• **Problem details**
Only one span of the listing below should come back. It runs from the line with "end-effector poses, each" through the line with "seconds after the", and each of its lines must be reproduced exactly.

• **Data section**
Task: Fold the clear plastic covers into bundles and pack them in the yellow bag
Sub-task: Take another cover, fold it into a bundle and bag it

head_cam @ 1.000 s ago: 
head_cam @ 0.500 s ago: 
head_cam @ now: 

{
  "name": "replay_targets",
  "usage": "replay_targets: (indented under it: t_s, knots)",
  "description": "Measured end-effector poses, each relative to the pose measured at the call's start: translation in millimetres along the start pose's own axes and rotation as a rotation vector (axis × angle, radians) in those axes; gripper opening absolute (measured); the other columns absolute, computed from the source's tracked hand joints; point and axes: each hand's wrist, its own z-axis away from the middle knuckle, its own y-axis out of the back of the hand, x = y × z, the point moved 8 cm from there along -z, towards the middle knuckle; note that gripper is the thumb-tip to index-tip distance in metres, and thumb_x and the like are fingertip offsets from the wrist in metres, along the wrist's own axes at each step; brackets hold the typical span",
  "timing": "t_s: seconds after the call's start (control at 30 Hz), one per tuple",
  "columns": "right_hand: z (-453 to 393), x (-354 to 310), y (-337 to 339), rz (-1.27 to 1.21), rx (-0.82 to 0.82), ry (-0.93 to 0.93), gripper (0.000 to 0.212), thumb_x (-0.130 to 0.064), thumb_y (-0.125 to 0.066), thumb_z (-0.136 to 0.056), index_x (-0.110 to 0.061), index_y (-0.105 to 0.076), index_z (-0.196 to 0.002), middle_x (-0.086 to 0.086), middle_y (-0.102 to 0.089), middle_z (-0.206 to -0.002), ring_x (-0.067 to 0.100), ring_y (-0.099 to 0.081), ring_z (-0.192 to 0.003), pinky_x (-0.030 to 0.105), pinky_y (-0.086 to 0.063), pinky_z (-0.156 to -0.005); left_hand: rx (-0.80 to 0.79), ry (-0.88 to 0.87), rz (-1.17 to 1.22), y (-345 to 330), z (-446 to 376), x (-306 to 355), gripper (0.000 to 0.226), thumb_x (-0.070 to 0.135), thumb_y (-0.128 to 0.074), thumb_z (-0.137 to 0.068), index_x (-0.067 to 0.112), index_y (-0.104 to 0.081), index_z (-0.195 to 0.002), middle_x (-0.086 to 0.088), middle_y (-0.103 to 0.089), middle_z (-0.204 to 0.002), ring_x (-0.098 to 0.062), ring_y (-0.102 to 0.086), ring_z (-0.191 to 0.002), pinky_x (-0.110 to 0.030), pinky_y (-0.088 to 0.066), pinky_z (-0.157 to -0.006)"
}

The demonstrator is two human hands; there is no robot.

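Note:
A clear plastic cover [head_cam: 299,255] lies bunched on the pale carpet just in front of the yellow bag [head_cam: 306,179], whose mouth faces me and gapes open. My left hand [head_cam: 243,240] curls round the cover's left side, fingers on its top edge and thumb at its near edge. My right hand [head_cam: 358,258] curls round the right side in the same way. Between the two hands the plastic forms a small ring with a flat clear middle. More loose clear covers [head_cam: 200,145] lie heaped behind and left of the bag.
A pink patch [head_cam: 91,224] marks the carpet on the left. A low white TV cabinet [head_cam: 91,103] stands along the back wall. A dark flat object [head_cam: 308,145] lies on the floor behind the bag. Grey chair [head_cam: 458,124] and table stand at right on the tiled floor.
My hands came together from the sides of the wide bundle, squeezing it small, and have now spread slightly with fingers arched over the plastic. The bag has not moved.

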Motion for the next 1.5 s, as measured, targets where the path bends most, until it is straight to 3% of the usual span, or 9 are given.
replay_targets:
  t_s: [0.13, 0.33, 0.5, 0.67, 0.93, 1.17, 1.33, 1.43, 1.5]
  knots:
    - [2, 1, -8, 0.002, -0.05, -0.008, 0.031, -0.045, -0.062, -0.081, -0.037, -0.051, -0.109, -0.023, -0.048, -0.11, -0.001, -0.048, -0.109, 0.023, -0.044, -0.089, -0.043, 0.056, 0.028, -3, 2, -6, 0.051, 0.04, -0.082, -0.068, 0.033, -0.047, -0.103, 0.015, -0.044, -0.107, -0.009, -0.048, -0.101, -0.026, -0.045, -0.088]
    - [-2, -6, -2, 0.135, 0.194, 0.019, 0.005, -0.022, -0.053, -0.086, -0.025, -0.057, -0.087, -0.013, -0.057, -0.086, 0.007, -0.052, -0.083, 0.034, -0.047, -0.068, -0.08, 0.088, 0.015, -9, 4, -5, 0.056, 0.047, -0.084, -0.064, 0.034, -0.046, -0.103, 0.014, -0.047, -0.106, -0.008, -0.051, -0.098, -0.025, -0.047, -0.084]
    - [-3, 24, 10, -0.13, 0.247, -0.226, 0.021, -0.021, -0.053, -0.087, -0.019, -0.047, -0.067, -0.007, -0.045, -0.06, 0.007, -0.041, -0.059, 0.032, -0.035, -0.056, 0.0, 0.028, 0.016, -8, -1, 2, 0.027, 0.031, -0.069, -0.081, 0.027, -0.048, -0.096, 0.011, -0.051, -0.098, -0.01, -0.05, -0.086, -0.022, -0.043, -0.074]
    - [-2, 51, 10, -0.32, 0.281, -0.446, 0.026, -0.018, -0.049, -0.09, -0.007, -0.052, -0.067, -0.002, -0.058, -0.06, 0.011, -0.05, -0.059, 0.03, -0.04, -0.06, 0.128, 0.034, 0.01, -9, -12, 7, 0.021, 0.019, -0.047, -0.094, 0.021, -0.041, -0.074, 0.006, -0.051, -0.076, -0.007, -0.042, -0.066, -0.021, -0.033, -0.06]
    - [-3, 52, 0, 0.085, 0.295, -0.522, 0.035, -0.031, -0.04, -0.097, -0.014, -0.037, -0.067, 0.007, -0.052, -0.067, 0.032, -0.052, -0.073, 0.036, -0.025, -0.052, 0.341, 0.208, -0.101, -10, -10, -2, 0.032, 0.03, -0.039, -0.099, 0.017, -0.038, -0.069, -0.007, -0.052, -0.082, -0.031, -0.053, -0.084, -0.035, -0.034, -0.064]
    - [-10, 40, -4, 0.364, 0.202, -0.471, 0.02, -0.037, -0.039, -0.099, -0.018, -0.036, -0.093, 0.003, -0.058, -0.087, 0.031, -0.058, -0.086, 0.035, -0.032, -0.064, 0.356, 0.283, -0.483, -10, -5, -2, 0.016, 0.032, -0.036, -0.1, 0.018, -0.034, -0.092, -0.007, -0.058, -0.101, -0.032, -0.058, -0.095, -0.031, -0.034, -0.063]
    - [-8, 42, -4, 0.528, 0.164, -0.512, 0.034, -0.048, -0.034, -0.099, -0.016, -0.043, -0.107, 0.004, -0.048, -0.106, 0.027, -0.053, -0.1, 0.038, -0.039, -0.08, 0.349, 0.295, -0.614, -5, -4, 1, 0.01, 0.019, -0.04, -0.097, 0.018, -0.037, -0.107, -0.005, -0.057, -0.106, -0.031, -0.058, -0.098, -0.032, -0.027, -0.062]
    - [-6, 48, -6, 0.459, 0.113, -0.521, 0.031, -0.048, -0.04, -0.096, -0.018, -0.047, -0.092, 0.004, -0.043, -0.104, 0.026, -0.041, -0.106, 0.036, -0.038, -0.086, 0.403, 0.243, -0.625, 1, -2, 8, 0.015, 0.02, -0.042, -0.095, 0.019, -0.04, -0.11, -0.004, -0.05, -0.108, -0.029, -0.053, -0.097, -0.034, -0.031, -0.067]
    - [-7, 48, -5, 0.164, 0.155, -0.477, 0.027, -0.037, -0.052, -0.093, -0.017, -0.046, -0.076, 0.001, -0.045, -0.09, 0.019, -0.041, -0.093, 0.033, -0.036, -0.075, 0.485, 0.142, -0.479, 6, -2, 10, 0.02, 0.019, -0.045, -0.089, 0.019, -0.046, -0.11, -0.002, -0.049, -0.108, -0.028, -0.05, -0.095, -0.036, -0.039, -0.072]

• **Exercise output**
  "description": "Measured end-effector poses, each relative to the pose measured at the call's start: translation in millimetres along the start pose's own axes and rotation as a rotation vector (axis × angle, radians) in those axes; gripper opening absolute (measured); the other columns absolute, computed from the source's tracked hand joints; point and axes: each hand's wrist, its own z-axis away from the middle knuckle, its own y-axis out of the back of the hand, x = y × z, the point moved 8 cm from there along -z, towards the middle knuckle; note that gripper is the thumb-tip to index-tip distance in metres, and thumb_x and the like are fingertip offsets from the wrist in metres, along the wrist's own axes at each step; brackets hold the typical span",
  "timing": "t_s: seconds after the call's start (control at 30 Hz), one per tuple",

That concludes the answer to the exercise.